■ **What the task requires**
Go through the data and tally the lines that hold the string "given". Reply with the total alone.
-=-=-=-=-
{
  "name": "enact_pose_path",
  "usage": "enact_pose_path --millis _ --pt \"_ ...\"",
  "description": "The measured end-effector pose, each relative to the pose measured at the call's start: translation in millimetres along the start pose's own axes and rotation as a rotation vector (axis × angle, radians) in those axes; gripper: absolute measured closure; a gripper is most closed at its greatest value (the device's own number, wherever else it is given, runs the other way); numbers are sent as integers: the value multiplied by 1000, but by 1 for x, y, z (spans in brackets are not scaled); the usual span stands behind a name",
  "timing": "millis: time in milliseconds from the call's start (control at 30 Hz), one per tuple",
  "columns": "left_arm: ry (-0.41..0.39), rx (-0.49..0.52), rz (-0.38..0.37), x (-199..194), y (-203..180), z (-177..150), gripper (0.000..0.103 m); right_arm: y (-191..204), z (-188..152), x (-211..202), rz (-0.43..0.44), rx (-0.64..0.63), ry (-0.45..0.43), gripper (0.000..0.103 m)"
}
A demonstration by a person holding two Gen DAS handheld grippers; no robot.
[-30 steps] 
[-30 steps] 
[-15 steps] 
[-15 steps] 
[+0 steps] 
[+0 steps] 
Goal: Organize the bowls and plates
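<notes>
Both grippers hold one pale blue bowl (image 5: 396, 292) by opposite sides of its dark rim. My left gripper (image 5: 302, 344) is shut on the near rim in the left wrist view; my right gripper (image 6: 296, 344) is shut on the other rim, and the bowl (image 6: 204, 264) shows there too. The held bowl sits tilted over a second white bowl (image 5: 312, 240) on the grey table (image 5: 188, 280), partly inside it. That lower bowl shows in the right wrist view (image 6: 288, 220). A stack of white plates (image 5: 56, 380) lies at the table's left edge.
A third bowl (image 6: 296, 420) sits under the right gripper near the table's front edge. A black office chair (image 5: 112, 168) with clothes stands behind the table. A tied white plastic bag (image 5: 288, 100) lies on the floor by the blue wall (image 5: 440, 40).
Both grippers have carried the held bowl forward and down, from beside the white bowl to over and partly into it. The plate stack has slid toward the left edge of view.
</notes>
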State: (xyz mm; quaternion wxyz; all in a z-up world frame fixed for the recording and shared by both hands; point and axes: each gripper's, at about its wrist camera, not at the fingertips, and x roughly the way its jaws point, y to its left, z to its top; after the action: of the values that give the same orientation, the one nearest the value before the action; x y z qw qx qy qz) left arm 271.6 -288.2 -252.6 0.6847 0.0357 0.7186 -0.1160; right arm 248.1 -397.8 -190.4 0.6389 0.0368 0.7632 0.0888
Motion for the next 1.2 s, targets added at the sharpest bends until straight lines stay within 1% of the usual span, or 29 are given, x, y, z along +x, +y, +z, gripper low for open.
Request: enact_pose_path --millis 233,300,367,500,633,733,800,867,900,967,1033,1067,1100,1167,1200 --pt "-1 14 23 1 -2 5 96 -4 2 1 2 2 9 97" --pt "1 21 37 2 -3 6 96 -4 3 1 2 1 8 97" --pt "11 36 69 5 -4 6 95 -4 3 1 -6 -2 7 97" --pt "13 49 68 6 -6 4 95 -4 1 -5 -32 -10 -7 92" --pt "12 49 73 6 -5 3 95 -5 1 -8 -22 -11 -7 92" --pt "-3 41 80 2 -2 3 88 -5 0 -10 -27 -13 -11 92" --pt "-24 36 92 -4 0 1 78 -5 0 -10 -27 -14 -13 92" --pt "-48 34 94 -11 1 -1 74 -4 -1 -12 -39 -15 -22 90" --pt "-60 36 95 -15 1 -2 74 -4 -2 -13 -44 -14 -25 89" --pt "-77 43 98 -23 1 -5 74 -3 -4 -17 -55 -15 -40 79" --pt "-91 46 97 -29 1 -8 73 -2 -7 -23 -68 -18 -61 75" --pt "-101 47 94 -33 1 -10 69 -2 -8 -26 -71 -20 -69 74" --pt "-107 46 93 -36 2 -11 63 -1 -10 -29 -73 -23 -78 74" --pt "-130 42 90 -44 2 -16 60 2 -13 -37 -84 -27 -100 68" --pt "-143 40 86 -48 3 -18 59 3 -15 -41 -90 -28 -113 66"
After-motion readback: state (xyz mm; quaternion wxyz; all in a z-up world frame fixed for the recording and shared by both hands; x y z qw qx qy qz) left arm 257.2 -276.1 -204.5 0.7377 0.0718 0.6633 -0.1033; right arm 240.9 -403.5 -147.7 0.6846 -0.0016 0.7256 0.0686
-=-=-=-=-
■ **Result**
2